Participaram deste estudo dez mães de deficientes auditivos, de ambos os sexos, com idades entre 7 e 16 anos, que freqüentavam classe especial e/ou regular de instituições de ensino da rede municipal ou estadual da cidade de Ribeirão Preto-SP.

Material

Utilizou-se um roteiro de entrevista semi-estruturado, feito de acordo com as normas da literatura e pré-testado (Bogdan & Biklen,1994; Valles, 1997) cuja elaboração visou atender, especificamente, aos objetivos deste estudo. Foi usado gravador, fita cassete e material de secretaria.

Procedimento

1. Coleta dos Dados

Para a seleção dos participantes, entrou-se inicialmente em contato com duas professoras de classes de crianças deficientes auditivas, uma de escola municipal outra da estadual. Após terem sido explicados os objetivos da pesquisa solicitou-se a elas que informassem as mães e pedissem sua colaboração. Fornecidos os nomes pelas professoras, fez-se o contato com as famílias e para aquelas que aceitaram participar foi assinado Termo de Consentimento Informado. Obteve-se, desse modo, uma amostra não-probabilista como definido por Laville e Dionne (1999).

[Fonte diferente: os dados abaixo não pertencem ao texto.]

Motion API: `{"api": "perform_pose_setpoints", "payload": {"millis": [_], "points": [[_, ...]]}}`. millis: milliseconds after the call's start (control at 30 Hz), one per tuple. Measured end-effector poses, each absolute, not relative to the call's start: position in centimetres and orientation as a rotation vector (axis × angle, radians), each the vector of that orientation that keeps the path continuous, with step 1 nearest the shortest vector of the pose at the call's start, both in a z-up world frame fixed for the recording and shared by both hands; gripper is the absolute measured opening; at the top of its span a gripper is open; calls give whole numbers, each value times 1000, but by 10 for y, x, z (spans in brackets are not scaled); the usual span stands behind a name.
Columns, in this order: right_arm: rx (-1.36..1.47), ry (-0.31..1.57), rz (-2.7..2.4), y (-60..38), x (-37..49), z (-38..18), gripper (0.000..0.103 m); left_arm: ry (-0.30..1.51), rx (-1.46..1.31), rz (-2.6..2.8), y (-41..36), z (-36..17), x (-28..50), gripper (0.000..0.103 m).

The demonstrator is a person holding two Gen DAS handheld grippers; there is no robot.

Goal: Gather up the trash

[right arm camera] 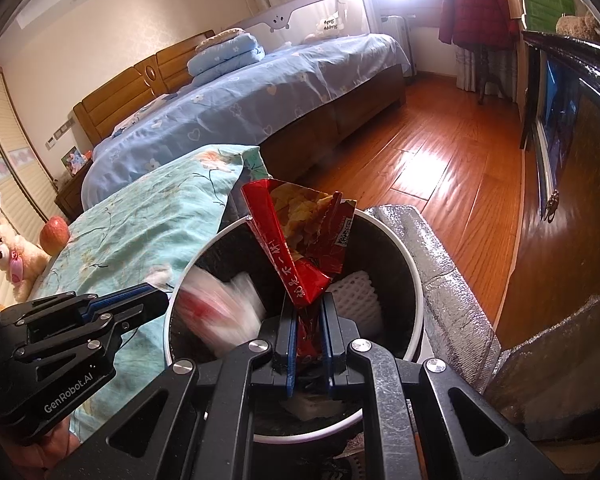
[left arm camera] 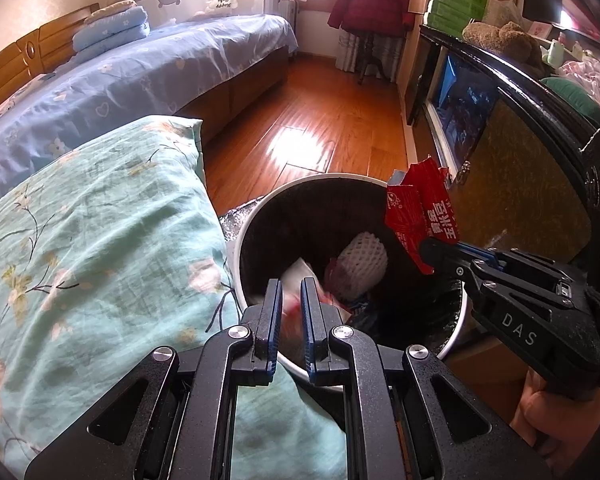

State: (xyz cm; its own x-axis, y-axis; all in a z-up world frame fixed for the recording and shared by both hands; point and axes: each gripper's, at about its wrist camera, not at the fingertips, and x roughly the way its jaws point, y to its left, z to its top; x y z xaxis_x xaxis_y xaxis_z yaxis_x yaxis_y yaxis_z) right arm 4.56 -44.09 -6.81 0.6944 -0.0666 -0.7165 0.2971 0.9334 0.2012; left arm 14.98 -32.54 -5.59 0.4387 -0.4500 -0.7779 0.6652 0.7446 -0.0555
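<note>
A round trash bin with a white rim [left arm camera: 340, 178] [right arm camera: 414, 264] and dark inside stands on the floor beside the bed. It holds a white foam net [left arm camera: 364, 250] [right arm camera: 358, 300] and other wrappers. My left gripper [left arm camera: 291, 286] [right arm camera: 162, 300] is slightly open and empty over the bin's near edge; a blurred white and red wrapper [right arm camera: 220, 312] [left arm camera: 304, 280] is falling below it. My right gripper [right arm camera: 308, 308] [left arm camera: 424, 256] is shut on a red snack bag [right arm camera: 300, 240] [left arm camera: 418, 212] and holds it above the bin.
A teal floral pillow [left arm camera: 92, 240] [right arm camera: 148, 224] lies left of the bin. A blue bed [left arm camera: 140, 72] is behind it. A dark cabinet [left arm camera: 520, 152] stands on the right. A silver foil bag [right arm camera: 448, 280] sits against the bin. An apple [right arm camera: 54, 232] and a plush bear [right arm camera: 16, 260] lie at far left.
</note>
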Motion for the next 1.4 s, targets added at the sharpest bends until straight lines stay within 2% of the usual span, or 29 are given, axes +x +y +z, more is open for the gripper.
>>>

As entrevistas foram gravadas e tiveram a duração média de quarenta e cinco minutos a uma hora e realizadas no local de preferência das mães.

2. Análise de dados

As entrevistas foram transcritas na integra. Realizou-se análise quantitativa, em termos de freqüência simples e porcentagem, para os dados referentes à idade de ingresso da criança na escola, ao número de instituições freqüentadas pela criança e às modalidades de atendimento escolar. Utilizou-se depois a Análise Temática de Conteúdo proposta por Minayo (1993) para os seguintes tópicos: motivos relatados pelas mães para a colocação e retirada do filho da escola, inclusão no ensino normal, aprendizado pela criança da língua dos sinais (LIBRAS) e justificativa para a realização do curso de LIBRAS.1 1 Para evitar identificação, as entrevistas foram numeradas, os relatos designados por (E n o ) e o nome das crianças foi substituído por N.

Resultados e Discussão

O processo de Escolarização

Pode-se observar no gráfico 1 que 30% das crianças deste estudo iniciaram sua escolarização aos três anos e 30% aos cinco, sendo que somente 10% da amostra começou escola precocemente, com um ano e meio de idade, freqüentando creches, maternais ou berçários.


De acordo com Kirk e Gallagher (1987), embora haja grande diversidade de estilos e de abordagens entre os educadores especializados em deficiência auditiva, todos concordam a respeito da importância de se iniciar o processo educacional cedo, e eles afirmam que qualquer que seja o programa, especial ou regular, ele é importante para o desenvolvimento das habilidades de comunicação e das atividades sociais. Se se entender por "cedo" a idade anterior aos sete anos, pode-se considerar que as crianças deste estudo iniciaram o processo de escolarização de acordo com o que preconiza a literatura; mas, se fosse admitido que só seria precoce se ela acontecesse desde os três anos, então, apenas uma das crianças deste estudo cumpriria o critério. Este fato leva a questionar se a informação sobre a importância do atendimento escolar precoce para o desenvolvimento da linguagem e socialização da criança com deficiência auditiva vem sendo efetiva e adequadamente oferecida às famílias que dela necessitam.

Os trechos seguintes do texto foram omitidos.